Activity. Below are the records; copy each line in them that holds the word "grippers".

[Extracted records]

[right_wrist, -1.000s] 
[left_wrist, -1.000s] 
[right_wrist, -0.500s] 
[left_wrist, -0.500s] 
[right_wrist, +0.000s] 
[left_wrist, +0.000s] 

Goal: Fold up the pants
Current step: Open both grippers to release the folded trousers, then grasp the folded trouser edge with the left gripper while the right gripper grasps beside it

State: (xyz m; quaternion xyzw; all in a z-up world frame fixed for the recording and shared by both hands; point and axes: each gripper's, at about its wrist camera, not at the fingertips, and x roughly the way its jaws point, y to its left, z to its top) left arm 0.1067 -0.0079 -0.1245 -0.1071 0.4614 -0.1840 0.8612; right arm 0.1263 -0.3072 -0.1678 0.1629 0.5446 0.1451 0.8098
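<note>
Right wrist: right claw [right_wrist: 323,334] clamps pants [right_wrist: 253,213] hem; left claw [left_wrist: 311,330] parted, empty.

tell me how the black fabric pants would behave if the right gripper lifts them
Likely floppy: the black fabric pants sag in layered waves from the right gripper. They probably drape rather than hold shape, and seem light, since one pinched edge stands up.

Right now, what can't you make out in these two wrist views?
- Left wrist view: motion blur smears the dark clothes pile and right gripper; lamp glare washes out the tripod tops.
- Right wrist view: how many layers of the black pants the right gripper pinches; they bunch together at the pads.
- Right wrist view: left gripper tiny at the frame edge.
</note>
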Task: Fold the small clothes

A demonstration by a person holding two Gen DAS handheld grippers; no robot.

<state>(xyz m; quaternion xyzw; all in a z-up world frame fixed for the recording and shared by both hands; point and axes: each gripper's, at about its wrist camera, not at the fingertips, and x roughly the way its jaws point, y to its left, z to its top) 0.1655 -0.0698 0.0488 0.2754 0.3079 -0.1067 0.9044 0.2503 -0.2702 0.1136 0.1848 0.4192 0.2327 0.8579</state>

Answer box.
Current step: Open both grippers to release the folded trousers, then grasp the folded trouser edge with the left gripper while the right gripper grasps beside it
A demonstration by a person holding two Gen DAS handheld grippers; no robot.

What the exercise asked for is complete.